» **Assigned task**: Show every line in the records below that contains the word "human".

» **Collection entries**:
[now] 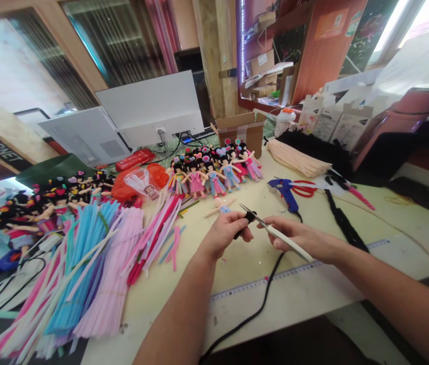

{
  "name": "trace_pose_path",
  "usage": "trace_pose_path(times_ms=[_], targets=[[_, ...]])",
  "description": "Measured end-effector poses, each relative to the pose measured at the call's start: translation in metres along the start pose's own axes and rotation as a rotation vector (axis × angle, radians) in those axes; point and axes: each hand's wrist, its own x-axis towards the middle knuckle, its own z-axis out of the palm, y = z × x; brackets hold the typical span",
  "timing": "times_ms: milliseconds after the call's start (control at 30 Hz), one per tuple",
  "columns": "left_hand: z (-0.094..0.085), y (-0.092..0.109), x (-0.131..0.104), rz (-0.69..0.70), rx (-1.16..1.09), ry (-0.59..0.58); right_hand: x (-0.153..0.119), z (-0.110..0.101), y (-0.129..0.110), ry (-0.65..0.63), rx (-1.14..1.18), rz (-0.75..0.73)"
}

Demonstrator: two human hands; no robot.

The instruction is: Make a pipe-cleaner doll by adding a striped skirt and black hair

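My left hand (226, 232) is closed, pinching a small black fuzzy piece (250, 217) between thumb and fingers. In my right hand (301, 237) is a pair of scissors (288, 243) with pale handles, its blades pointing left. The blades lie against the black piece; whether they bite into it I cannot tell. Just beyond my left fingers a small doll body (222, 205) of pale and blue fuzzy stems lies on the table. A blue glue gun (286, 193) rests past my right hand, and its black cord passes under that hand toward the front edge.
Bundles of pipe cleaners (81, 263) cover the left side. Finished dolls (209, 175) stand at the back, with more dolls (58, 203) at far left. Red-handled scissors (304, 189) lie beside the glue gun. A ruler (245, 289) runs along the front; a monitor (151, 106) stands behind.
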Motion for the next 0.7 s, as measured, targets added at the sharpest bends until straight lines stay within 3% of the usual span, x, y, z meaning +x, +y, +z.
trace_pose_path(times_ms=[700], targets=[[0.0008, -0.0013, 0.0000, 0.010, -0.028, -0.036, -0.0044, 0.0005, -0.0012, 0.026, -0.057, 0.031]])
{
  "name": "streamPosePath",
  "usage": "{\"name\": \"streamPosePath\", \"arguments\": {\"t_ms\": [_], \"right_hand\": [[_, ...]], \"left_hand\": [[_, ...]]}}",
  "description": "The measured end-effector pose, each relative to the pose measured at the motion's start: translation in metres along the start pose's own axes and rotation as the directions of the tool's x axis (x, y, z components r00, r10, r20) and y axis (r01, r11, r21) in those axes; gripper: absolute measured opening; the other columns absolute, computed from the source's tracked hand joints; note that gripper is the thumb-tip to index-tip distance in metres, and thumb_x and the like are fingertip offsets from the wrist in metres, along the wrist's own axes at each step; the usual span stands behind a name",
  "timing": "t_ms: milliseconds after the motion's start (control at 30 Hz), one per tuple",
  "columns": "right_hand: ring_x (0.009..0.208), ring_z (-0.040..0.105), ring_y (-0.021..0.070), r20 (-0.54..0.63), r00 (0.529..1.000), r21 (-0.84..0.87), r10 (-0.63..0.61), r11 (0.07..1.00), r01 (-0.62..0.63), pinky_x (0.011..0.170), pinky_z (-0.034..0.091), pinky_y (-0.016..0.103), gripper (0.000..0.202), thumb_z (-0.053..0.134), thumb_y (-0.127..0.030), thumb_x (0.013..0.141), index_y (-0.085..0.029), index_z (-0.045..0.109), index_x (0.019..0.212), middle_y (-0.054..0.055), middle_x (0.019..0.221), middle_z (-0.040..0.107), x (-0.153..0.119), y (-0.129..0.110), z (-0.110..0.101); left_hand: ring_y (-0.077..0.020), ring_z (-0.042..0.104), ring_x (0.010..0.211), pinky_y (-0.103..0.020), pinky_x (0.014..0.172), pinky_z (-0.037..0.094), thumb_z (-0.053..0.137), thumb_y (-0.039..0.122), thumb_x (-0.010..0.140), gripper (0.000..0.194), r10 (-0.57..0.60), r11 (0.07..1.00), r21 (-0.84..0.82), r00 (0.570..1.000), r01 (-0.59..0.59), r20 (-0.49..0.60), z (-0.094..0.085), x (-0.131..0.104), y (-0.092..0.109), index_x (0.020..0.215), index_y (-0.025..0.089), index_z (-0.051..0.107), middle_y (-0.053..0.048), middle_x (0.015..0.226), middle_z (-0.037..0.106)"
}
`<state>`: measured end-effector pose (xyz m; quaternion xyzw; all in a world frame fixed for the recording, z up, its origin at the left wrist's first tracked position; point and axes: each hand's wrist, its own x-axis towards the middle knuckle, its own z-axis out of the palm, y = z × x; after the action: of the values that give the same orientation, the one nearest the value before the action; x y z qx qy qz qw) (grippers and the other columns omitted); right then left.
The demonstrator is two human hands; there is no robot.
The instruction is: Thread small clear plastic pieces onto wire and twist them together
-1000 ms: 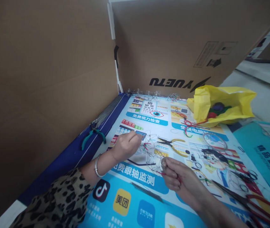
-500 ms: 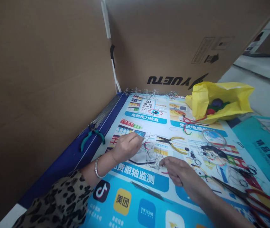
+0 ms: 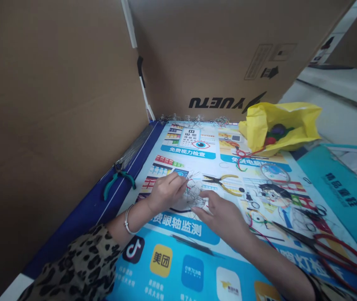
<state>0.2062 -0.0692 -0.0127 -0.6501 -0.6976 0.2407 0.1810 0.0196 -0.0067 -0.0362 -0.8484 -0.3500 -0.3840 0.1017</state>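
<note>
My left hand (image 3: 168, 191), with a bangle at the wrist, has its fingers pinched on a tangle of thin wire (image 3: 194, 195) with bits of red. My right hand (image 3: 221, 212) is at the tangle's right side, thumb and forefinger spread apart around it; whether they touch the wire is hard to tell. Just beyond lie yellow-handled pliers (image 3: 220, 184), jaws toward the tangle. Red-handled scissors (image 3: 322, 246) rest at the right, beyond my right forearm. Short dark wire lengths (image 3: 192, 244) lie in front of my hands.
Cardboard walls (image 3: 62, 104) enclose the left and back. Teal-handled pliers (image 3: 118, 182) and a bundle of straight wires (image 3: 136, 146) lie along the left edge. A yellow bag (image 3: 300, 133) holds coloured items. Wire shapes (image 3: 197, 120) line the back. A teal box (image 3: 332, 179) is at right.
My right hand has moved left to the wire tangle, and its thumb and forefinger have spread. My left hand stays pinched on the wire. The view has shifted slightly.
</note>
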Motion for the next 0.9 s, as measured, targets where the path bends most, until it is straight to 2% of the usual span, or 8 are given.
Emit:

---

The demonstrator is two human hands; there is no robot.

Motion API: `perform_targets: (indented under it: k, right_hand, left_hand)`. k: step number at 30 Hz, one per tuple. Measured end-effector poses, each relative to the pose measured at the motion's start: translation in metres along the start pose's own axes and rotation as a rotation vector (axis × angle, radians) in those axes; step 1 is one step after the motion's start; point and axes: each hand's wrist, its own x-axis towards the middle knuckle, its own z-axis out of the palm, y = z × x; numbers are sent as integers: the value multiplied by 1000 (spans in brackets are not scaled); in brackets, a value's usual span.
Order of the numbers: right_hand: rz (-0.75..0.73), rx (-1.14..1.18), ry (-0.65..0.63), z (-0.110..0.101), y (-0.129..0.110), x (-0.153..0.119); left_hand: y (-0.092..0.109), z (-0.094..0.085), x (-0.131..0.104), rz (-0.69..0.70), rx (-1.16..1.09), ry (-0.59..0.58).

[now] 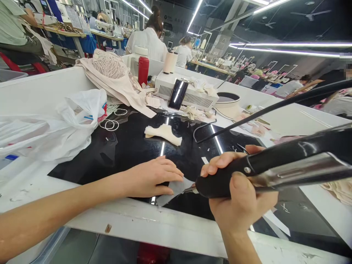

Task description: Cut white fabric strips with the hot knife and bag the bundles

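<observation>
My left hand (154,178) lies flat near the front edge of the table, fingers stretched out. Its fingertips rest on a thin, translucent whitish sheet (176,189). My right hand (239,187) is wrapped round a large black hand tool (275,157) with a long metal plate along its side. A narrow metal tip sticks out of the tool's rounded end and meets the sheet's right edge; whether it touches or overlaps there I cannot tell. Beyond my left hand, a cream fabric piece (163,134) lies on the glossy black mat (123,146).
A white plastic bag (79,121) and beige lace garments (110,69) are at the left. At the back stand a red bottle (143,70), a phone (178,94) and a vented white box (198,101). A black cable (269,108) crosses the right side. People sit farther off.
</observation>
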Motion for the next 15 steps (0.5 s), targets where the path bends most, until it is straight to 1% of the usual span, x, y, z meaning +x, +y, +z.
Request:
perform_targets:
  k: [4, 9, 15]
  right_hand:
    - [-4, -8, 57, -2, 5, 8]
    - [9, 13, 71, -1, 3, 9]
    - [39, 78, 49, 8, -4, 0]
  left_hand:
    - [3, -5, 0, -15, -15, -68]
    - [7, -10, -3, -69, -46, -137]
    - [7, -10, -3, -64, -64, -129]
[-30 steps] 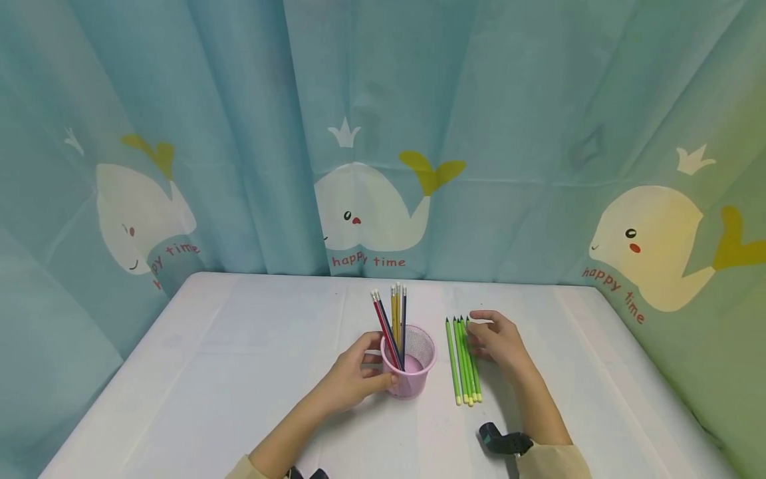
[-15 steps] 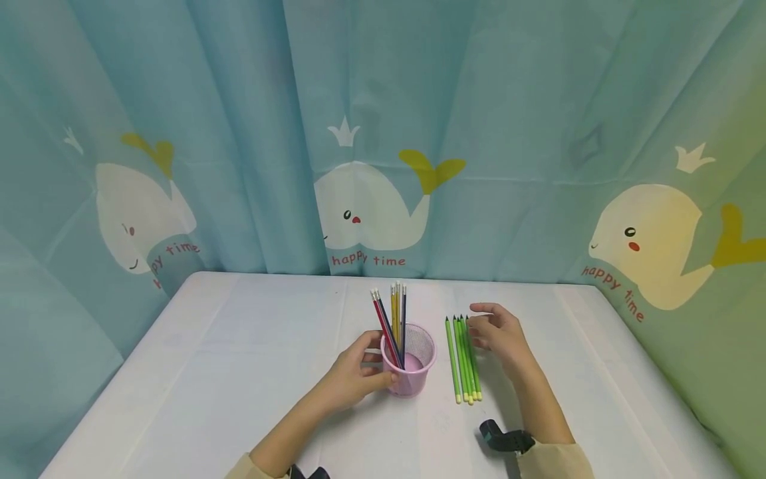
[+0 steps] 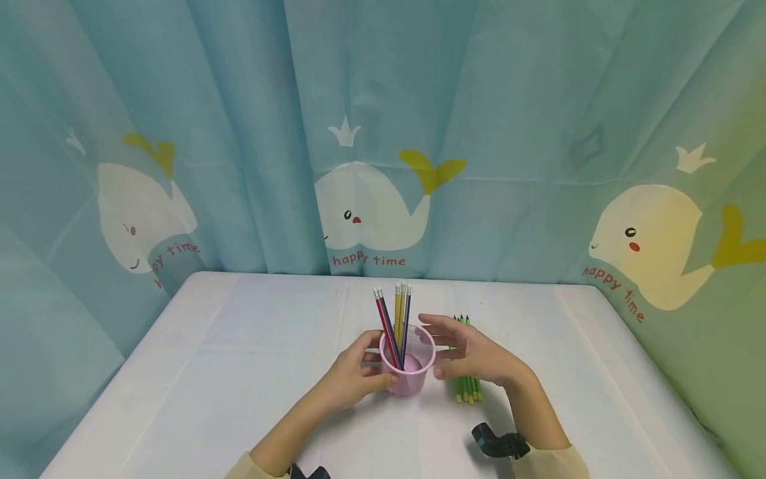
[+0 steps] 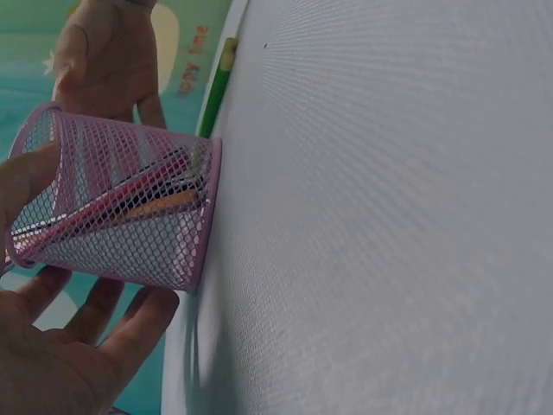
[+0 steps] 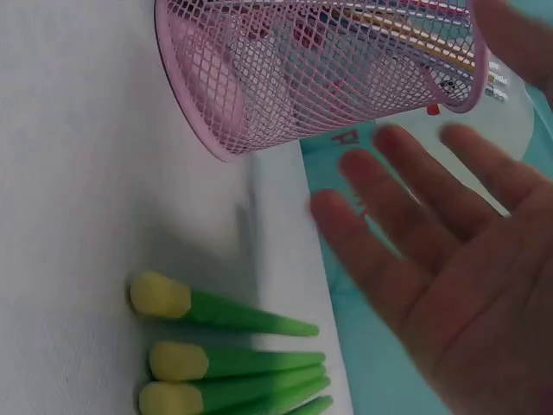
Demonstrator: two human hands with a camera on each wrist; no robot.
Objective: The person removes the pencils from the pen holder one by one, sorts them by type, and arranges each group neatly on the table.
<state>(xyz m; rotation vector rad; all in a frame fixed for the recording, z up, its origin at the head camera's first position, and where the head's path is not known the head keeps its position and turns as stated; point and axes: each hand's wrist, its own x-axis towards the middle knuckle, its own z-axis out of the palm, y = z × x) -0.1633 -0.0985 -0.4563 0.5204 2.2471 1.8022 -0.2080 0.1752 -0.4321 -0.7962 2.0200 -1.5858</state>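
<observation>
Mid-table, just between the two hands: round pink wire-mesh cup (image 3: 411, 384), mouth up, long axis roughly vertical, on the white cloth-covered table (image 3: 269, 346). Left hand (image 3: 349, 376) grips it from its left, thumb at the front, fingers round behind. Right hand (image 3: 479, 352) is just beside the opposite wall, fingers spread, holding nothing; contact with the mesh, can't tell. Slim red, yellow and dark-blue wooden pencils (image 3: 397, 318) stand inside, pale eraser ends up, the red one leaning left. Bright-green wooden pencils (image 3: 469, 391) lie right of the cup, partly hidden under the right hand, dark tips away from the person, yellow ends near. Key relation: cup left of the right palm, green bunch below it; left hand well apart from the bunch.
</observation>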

» **Solution to the problem**:
Demonstrator: two human hands; no robot.
The demonstrator is two human hands; there is no robot.
The demonstrator is two human hands; there is no robot.
Demonstrator: two human hands with a camera on each wrist; no robot.

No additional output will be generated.